Hay que estar un poco loco para ser exitoso. No es tanto el éxito mismo el que te hace perder la cabeza, sino el camino que hay que recorrer antes. Es una idea que ya vimos en las películas de Damien Chazelle, Whiplash: Música y Obsesión (Whiplash, 2014) y La La Land (2016), o en El Cisne Negro (Black Swan, 2010), de Darren Aronofsky, y que se repite en ésta, Borg / McEnroe (2017), del dinamarqués Janus Metz. Todas, de alguna manera, subvierten el estereotipo del artista o el deportista que se esfuerza al máximo para hacer realidad sus sueños. Es un estereotipo surgido del ideal meritocrático estadounidense: todo es posible si luchás para conseguirlo. Pero Chazelle, Aronofsky y Metz parecen preguntarnos si vale la pena tanto sacrificio.
Desde el título, está claro de qué trata Borg / McEnroe. En 1980, los dos tenistas más importantes del momento, el sueco Björn Borg y el estadounidense John McEnroe, se cruzaron en la final de Wimbledon.
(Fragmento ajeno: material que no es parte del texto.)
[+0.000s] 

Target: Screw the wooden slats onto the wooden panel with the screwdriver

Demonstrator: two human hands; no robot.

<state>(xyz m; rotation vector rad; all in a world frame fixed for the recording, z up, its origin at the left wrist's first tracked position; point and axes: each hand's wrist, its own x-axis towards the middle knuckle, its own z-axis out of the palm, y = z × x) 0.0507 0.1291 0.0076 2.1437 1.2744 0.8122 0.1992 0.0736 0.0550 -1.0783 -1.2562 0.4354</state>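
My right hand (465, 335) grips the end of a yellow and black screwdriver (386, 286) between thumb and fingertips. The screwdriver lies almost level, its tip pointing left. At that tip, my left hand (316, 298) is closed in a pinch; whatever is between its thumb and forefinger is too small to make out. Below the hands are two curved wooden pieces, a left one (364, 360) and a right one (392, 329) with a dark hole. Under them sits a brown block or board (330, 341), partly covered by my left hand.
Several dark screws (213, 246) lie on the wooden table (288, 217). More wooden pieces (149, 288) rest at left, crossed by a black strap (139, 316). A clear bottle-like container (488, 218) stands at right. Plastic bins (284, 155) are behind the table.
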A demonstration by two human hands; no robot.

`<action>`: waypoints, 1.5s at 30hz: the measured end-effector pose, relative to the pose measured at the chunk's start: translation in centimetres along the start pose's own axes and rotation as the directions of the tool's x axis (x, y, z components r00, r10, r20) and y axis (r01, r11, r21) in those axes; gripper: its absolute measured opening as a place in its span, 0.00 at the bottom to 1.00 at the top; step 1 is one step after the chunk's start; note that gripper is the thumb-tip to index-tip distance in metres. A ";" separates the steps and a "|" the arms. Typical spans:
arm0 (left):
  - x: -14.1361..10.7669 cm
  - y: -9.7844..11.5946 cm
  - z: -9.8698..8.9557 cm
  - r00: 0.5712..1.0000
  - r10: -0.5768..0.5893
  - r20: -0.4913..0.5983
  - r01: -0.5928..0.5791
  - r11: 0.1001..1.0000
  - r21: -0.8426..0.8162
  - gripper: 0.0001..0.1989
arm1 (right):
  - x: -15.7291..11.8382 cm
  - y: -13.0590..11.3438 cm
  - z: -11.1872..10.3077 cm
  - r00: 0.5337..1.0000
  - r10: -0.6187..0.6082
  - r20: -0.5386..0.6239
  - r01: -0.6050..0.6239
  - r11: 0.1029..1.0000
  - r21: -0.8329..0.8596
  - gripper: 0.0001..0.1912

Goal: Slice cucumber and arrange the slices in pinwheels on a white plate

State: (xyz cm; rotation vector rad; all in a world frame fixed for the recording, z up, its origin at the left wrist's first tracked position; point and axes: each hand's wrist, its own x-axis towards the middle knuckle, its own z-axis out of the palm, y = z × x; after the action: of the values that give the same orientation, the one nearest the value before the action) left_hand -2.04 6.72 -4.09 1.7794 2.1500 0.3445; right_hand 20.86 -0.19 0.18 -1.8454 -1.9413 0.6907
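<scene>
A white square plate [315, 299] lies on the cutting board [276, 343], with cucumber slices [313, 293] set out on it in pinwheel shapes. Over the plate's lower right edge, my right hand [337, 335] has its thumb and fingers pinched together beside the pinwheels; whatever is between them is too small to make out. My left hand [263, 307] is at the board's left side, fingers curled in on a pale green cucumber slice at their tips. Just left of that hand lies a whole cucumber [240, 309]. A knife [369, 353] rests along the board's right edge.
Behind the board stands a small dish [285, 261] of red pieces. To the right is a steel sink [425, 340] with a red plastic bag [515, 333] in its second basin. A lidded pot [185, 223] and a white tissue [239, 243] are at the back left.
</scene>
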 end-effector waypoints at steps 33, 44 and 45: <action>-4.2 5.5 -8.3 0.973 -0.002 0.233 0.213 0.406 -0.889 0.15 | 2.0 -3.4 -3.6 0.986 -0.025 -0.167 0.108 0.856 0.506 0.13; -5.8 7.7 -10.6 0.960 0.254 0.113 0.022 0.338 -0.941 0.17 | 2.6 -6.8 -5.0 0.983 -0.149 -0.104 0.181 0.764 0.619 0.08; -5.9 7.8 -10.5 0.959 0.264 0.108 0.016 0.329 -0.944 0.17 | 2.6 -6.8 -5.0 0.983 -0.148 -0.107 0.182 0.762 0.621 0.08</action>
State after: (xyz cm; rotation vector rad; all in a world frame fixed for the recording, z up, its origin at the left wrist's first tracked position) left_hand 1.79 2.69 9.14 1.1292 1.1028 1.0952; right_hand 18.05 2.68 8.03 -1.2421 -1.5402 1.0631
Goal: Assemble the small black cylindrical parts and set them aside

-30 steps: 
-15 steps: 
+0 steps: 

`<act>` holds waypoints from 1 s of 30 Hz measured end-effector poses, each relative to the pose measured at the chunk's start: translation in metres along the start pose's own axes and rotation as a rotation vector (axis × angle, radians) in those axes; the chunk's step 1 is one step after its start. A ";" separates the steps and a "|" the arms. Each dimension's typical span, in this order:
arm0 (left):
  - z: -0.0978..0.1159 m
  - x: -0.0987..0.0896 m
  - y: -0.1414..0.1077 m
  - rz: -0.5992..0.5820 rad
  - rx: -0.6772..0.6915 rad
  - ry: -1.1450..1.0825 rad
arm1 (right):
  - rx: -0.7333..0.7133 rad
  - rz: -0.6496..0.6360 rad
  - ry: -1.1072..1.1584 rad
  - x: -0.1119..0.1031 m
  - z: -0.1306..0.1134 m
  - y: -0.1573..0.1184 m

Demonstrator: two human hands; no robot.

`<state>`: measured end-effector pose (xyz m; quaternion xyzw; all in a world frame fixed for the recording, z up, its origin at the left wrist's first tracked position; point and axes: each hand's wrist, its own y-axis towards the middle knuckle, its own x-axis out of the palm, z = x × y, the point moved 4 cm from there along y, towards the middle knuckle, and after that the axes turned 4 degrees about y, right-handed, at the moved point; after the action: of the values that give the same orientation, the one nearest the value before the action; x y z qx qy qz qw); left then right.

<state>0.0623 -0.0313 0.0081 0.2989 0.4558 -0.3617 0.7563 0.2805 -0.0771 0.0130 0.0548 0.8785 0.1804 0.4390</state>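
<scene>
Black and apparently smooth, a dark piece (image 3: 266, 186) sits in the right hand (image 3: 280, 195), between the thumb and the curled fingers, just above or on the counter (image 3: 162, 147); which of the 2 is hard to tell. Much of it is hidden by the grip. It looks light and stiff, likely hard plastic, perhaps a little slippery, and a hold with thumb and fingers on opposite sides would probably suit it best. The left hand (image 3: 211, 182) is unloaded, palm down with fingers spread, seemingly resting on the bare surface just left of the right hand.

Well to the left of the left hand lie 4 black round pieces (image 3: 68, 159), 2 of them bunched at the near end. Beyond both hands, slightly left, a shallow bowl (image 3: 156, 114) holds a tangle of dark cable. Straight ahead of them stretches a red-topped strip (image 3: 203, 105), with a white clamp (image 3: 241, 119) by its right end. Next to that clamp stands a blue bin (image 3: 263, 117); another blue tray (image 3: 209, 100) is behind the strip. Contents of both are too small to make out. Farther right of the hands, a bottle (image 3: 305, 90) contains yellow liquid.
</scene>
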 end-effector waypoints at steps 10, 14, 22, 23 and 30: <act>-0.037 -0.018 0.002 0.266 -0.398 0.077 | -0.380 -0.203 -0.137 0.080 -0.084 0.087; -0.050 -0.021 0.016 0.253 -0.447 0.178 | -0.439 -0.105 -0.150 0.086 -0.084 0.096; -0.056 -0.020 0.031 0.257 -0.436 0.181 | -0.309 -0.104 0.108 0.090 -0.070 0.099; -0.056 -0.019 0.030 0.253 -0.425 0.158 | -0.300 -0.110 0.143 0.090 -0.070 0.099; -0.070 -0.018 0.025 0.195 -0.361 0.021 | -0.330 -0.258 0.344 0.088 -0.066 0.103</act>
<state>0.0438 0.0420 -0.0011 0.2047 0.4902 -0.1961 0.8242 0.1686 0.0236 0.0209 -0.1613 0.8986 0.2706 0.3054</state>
Ya se habían enfrentado en otras ocasiones, pero el torneo inglés, el más antiguo del circuito, era especial para el sueco. Lo había ganado cuatro veces y buscaba el récord de cinco victorias consecutivas. Su principal obstáculo era el estadounidense, que además de ser más joven era su antítesis en temperamento. Borg era sereno, imperturbable, frío; McEnroe, una sucesión de quejas y berrinches, eternamente peleado con los árbitros. El caballero contra el rebelde. Los medios aprovecharon el contraste y le dieron forma a una rivalidad histórica.
El film de Metz se enfoca en aquel encuentro de 1980, aunque incurre en flashbacks para contar las vidas de ambos tenistas, sus trayectorias deportivas y sus adolescencias marcadas por los reclamos de padres o entrenadores. Ambos tenistas buscan ganar no sólo para disfrutar la gloria sino también para evitar la derrota. Los mueve el temor al fracaso, aunque lo enfrentan de distintas maneras. Borg se convierte en un hombre de hielo, entierra sus emociones. McEnroe hace lo contrario: gesticula, grita. Pero hay cierta lógica en su verborragia, como si se tratara de una estrategia o performance. La frialdad de Borg y la rabia de McEnroe son dos armaduras contra un mismo enemigo. Nunca llegan a los extremos de autodestrucción que alcanzan los músicos de Chazelle o la bailarina de Aronofsky, pero lo cierto es que, para ambos tenistas, la pasión por el deporte está entrelazada con el terror al vacío, a estanterías sin trofeos, a diarios sin sus fotos, a historias del tenis sin sus nombres. El deporte no como diversión o juego sino como enfermedad. No por nada el verdadero Borg se retiró a los 26 años, cansado de la presión del público y de la exigencia de sus propias expectativas.
Al ser una producción sueca, el protagonista es más Borg que McEnroe (Incluso, en su país de origen, el título de la película omite el nombre del estadounidense). Quizás por la misma razón el guión respeta el idioma nativo de los involucrados. Según el contexto, se habla en inglés, francés o sueco, un detalle que, junto con el vestuario, le aporta mucho a la reconstrucción de la época. Pero lo que más le importa al film -y al lente de la cámara- es el mundo interior de los tenistas. Hay cierto ritmo, en el montaje y en las tomas, que no alcanza a ser cine contemplativo, pero igualmente genera un clima introspectivo. Nos acercamos a las caras de Sverrir Gudnason, que interpreta a Borg, y de Shia LaBeouf, que se pone la vincha de McEnroe. El rostro de Gudnason es plácido, congelado, como si existiera en una fotografía. No hay ausencia sino potencial de expresividad. Lo de LaBeouf es más activo, nervioso, movedizo, como lo requiere su personaje. Ninguna voz en off nos dice lo que están pensando. Intuimos, sin embargo, que ambos buscan no pensar en nada, vaciar la mente, concentrarse sólo en sus movimientos sobre el pasto inglés, dejar que la memoria muscular los guíe. Ni voz en off ni voz interior.